A preliminary computational analysis concluded that the application is compute bound on the testbed system, where accesses to the system RAM memory are not a limiting factor with a ratio of 7 instructions per fetched byte for 1024 variations.

An analysis of the code showed two major inefficiencies restricting the performance. The pseudo-random number generation is consuming a large part of the ttDilepKinFit execution time due to coding inefficiencies. The supplied Lip-MiniAnalysis data structuring prevents processing in parallel events from the same input file, leading to inefficient parallel code. These two issues are further detailed in the next subsections.

#### 3.1 Pseudo-Random Number Generation Inefficiencies

Pseudo-random number generators (PRNGs) are common in many Monte Carlo simulation and reconstruction applications. A good PRNG deterministically generates uniform numbers with a long period, its produced values pass a set of randomness tests and, in HPC, it must be efficient and scalable. Repeatability

is ensured by providing a seed to the PRNG prior to number generation, due to their deterministic execution.

The variation for the kinematical and Higgs reconstructions is based on applying a random offset to the current particles characteristics. This offset has a maximum magnitude of  $\pm 1\%$  of the original value and is computed by a PRNG. An analysis of the callgraph produced for 256 variations (higher variations made the Callgrind execution time infeasible) showed that 63% of ttH\_dilep execution time was spent on the PRNG. However, 23% of the time was spent defining a new seed for the PRNG. Figure 3 presents the callgraph for the ttDilepKinFit function of ttH\_dilep.



Fig. 3: Callgraph subset of the ttDilepKinFit most time consuming functions for 256 variations per combination.

An analysis of the code showed that the application uses a PRNG available in ROOT, which uses the Mersenne Twister algorithm [10], resetting the seed for every parameter variation. The Mersenne Twister period is approximately  $4.3*10^{6001}$ , while the maximum amount of pseudo random numbers generated by the application, for the input file used and 1024 variations, is  $3*10^9$ , making the seed reset unnecessary. The removal of this inefficiency granted a 71% performance improvement.
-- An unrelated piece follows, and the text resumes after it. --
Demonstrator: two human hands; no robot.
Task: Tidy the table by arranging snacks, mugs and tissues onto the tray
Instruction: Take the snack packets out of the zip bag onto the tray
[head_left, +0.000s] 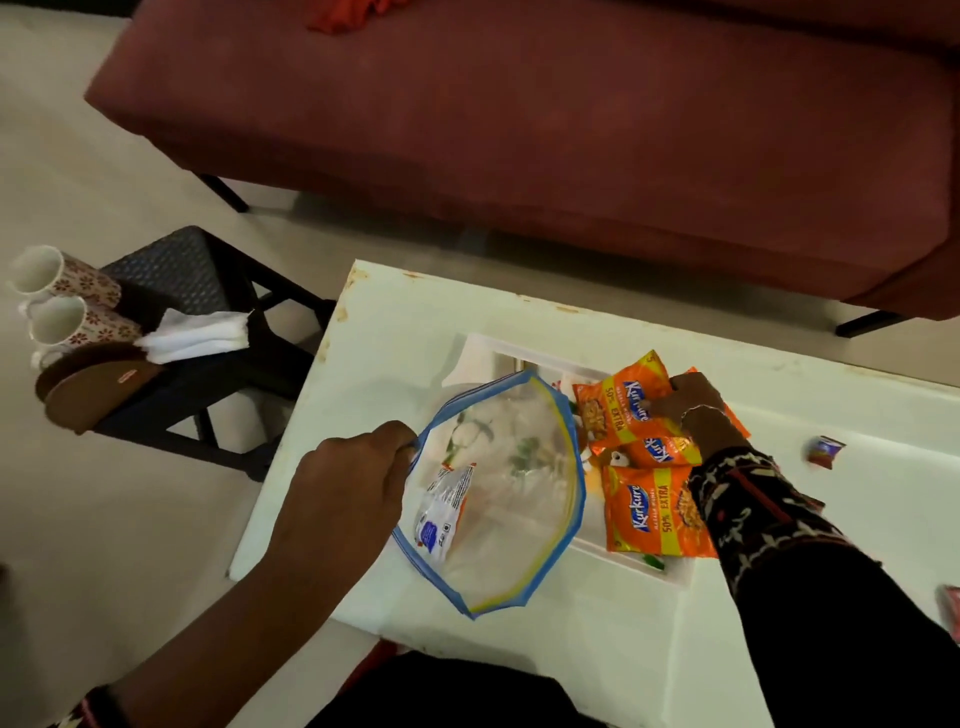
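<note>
My left hand (343, 483) grips the blue rim of a clear zip bag (519, 525), holding it open above the white tray (480, 353). Inside the bag lies a white snack packet (441, 512). My right hand (688, 402) presses on an orange Kurkure packet (615, 402) on the tray, fingers curled on it. Two more orange Kurkure packets (649, 512) lie beside it, partly under my sleeve. Two flowered mugs (62, 301) and a pile of white tissues (200, 335) sit on a dark side stool to the left.
The white table (597, 639) has a small wrapped candy (826, 451) at right and a red packet (953, 616) at the right edge. A maroon sofa (519, 114) stands behind. A brown round object (96, 387) rests on the stool (208, 270).
</note>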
#### 3.2 Data Structure Inefficiencies

Once removed the PRNG seed reset inefficiency, the ttDilepKinFit still remained the critical region in the application, with no apparent code inefficiency. The most obvious solution is to process in parallel several events from the same input file. However, the function in LipMiniAnalysis that loads events from a file into memory assigns a single global space. This data structure contains information that is modified during the event reconstruction process, and it is overwritten for every event loaded. Changing the data structure to support multiple events in memory simultaneously, and loading all events in the input file at the beginning of the data analysis, would allow the parallel processing of events with low overhead. However, as mentioned in section 2 many data analy-

sis applications depend on LipMiniAnalysis preventing any modifications to its structure, so alternative solutions were explored.

#### 3.3 Alternative Parallel Approaches

Next step to improve the code execution time is to parallelize ttDilepKinFit. Note that it is not possible to parallelize the whole event processing since only one is loaded at a time and part of its information is stored in LipMiniAnalysis toolbox. Besides not allowing this parallelization, reading events individually is more inefficient than reading all events at once, where in the former slower random reads are made on the hard drive and in the latter the fast sequential reads are used.

Parallelizing ttDilepKinFit implies modifying its flow. Currently, for each different combination of jets and leptons from an event, the processed data of each variation of the detector measurements is overwritten. A new data structure is required to hold all combinations of each event. Picking a lepton/jet combination depends on all previous chosen combinations, which serializes the construction of the data structure. Each parallel task (indivisible work segment) selects a combination with variations still to compute, then varies the particles parameters, performs the kinematical reconstruction, and attempts to reconstruct the Higgs boson. A parallel merge is performed after all combinations are computed to get the most accurate reconstruction for the event. Figure 4 presents the sequential and parallel workflow for ttDilepKinFit.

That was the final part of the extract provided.